The trick is actually simple once you know it:

messages_locale() {
        locale | grep LC_MESSAGES | cut -d '=' -f 2 | tr -d '"' | cut -d '.' -f 1

This function is used to extract the locale currently set for LC_MESSAGE value. Why is this needed? Well, it’s simple: you might be using LC_ALL rather than LC_MESSAGE to set the locale, you also might be using just LANG rather than setting the LC_* variables, so at the end, using locale is the best shot to make sure we get the proper language for messages set up on the system. In the example I have you above, by rewriting LC_ALL we bypass all the other settings.

local msgfile="${FILESDIR}/${P}-postinst"
[[ -f "${msgfile}.$(messages_locale|cut -d '_' -f 1)" ]] && msgfile="${msgfile}.$(messages_locale|cut -d '_' -f 1)"
[[ -f "${msgfile}.$(messages_locale)" ]] && msgfile="${msgfile}.$(messages_locale)"

einfo ""
local save_IFS="${IFS}"
while read line; do
        elog "$line"
done < "${msgfile}"
einfo ""

This is instead the code that actually handles the loading of the translated message that is then printed on screen for the user. It’s a very rough code as it is, I know already, so no need for pointing me at that: the tools’ chain shown above is ran at least two times up to four if the current language is in a country locale form (like pt_BR), rather than just a language name (it). The code is also prone to errors as it’s quite long by itself.

But as I said, this is a proof of concept rather than an actual implementation, this is just to demonstrate that it is possible to translate messages in ebuilds without filling the ebuilds with the messages in 20 different languages.
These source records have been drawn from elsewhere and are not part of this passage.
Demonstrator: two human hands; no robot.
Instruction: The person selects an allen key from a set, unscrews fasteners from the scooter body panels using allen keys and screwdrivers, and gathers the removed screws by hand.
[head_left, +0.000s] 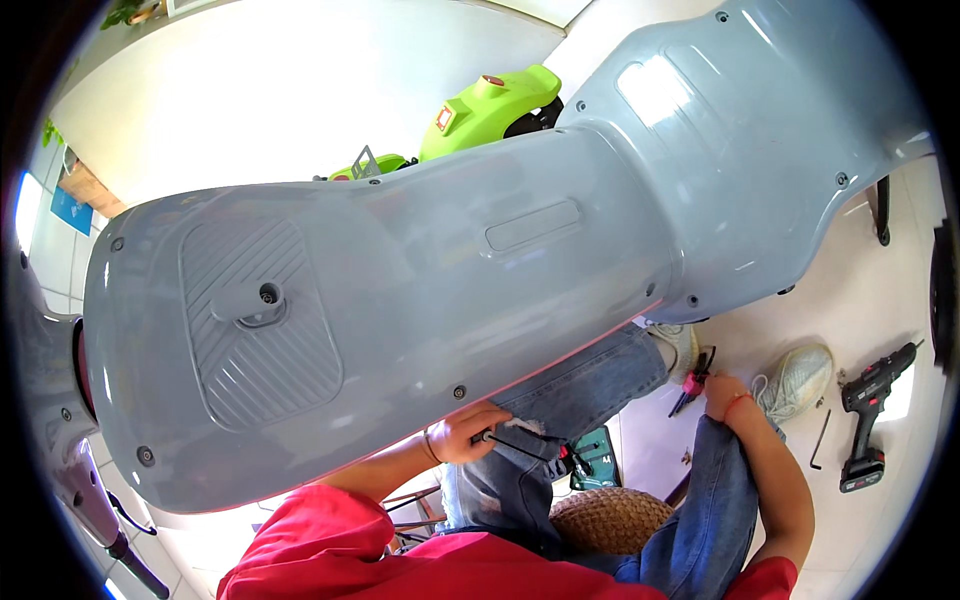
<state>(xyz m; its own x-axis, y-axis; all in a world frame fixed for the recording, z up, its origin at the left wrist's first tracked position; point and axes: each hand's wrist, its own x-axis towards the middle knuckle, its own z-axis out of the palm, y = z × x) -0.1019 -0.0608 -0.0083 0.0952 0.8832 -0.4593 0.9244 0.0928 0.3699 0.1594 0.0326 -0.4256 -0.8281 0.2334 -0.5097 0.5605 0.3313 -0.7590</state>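
Note:
A large glossy grey scooter body panel [420, 310] spans the view, with dark screws around its edge. By its near edge my left hand [468, 432] is closed around a thin black rod-like piece [515, 446]; whether this is a tool or a cable I cannot tell. Down near the floor, between two pale shoes, my right hand [722, 400] is closed on a small red-and-black object [692, 386] with a dark pointed end. Its kind is unclear. A green case [598, 460] with red and black parts beside it lies between my legs.
To the right a black cordless drill [868, 415] lies on the floor, beside a hex key [820, 440] and small loose parts. A woven stool [610, 518] is beneath me. Handlebars [85, 480] stand at the left; a bright green scooter fender [490, 110] lies beyond the panel.

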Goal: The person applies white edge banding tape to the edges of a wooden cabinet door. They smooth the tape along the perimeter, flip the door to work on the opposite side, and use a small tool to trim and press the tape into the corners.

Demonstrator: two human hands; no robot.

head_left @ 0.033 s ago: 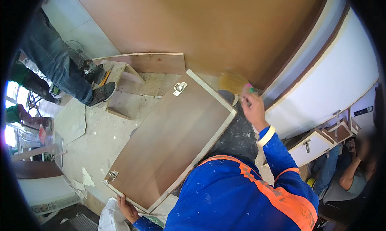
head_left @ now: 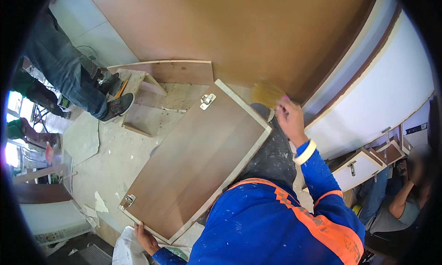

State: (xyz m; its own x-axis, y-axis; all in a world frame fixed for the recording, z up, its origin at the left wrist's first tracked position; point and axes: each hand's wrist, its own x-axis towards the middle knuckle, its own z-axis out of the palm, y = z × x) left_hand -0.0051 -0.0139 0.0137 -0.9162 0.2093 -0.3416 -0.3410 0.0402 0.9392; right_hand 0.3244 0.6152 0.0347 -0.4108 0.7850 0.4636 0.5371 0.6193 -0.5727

Of course to avoid adding that big boilerplate code it should go either in portage itself in some way (but that makes adoption of translation a very long term idea, maybe EAPI=1 related) or in a more feasible i18n.eclass, that would handle all of it, included caching the value returned by $(messages_locale) so that it’s not called four times, but once only, and converting from UTF-8 (the usual encoding for in-tree files) to the local encoding, with iconv, if present.
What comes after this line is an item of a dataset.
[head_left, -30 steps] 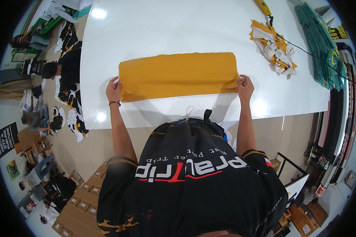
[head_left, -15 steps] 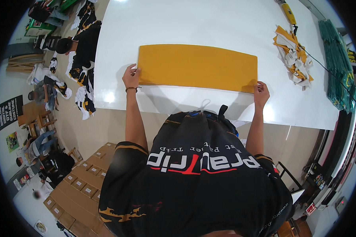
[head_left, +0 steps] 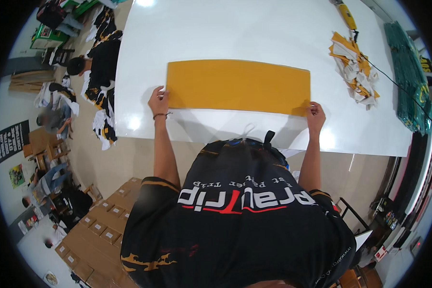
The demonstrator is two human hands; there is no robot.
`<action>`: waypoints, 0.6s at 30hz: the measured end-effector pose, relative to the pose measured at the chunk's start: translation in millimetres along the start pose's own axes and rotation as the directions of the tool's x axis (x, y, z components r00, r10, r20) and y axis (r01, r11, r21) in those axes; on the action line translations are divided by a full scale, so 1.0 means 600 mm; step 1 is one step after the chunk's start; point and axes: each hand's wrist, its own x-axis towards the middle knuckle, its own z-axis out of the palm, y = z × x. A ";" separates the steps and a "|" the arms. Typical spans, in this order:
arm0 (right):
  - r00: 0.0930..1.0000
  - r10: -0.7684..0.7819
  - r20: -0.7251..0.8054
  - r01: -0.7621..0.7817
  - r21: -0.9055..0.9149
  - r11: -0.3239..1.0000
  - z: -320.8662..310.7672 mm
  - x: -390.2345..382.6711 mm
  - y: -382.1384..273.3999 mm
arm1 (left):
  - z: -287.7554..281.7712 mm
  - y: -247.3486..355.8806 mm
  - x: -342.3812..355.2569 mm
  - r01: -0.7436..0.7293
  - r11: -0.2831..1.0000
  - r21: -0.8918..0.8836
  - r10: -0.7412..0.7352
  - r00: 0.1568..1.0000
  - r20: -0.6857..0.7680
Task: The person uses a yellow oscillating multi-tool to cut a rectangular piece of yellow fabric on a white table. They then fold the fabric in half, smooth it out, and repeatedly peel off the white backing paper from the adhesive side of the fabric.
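Observation:
A long mustard-yellow fabric panel (head_left: pixel 238 87) lies flat on the white table (head_left: pixel 216 29), its far edge gently curved. Its edges look slightly thick, but I cannot tell how many layers there are. At the panel's left end, my left hand (head_left: pixel 159 101) pinches the edge with bent fingers; a thin dark bracelet circles that wrist. My right hand (head_left: pixel 315 116) has its thumb and fingers closed on the near right corner. Both forearms reach in over the table's near edge.
Yellow and white fabric scraps (head_left: pixel 353 69) are heaped at the right, below a yellow corded power tool (head_left: pixel 346 17). Green bundled material (head_left: pixel 408 72) lines the right edge. Brown cartons (head_left: pixel 98 230) stand at lower left. Another person (head_left: pixel 103 65) and dark garments are beyond the table's left side.
The view has tilted slightly, so the panel and the table's left side appear a little lower. Both hands stay at the panel's ends.

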 end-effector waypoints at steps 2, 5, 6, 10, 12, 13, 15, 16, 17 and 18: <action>0.997 -0.079 -0.010 0.079 -0.018 0.997 -0.007 0.001 -0.003 | 0.008 -0.036 0.015 -0.109 0.994 0.031 0.109 0.994 -0.001; 0.980 -0.193 -0.056 0.183 -0.149 0.972 -0.017 0.050 0.029 | 0.009 -0.097 0.021 -0.095 0.991 -0.090 0.092 0.995 -0.035; 0.984 -0.152 -0.090 0.141 -0.114 0.983 -0.030 0.066 0.023 | 0.005 -0.088 0.017 -0.120 0.991 0.060 0.123 0.992 -0.043; 0.935 0.033 -0.353 -0.050 -0.038 0.998 -0.114 0.168 0.036 | -0.021 -0.058 0.012 -0.206 0.929 0.306 0.239 0.968 -0.074; 0.871 0.186 -0.455 -0.203 0.011 0.979 -0.154 0.215 0.059 | -0.025 -0.028 0.018 -0.193 0.938 0.289 0.218 0.974 -0.056; 0.847 0.167 -0.504 -0.227 -0.059 0.972 -0.171 0.236 0.078 | -0.025 -0.013 0.018 -0.180 0.943 0.280 0.201 0.979 -0.048; 0.806 0.112 -0.581 -0.273 -0.197 0.942 -0.190 0.271 0.095 | -0.035 0.015 0.019 -0.176 0.949 0.260 0.194 0.980 -0.048; 0.811 0.105 -0.576 -0.296 -0.249 0.922 -0.191 0.281 0.094 | -0.041 0.026 0.018 -0.169 0.953 0.252 0.187 0.981 -0.052; 0.815 0.097 -0.571 -0.318 -0.301 0.899 -0.192 0.293 0.093 | -0.044 0.033 0.021 -0.191 0.946 0.264 0.214 0.975 -0.063; 0.820 0.087 -0.565 -0.336 -0.353 0.873 -0.192 0.305 0.093 | -0.046 0.043 0.020 -0.176 0.952 0.249 0.196 0.979 -0.059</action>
This works well for the long log messages that are added at the postinst phase for instance, because they rarely change between one version and the next one and so have time to be translated. It doesn’t really fly for the short informative messages we have around, nor it works fine for eclasses messages.

For those, what I can think of on the fly is to try to standardise the strings as much as possible (for instance by letting the eclasses to the job), and then use gettext to translate those, with an “app-i18n/portage-i18n” package where the eclass can get their data from. I’ll try to see if I can get a proof of concept of that too.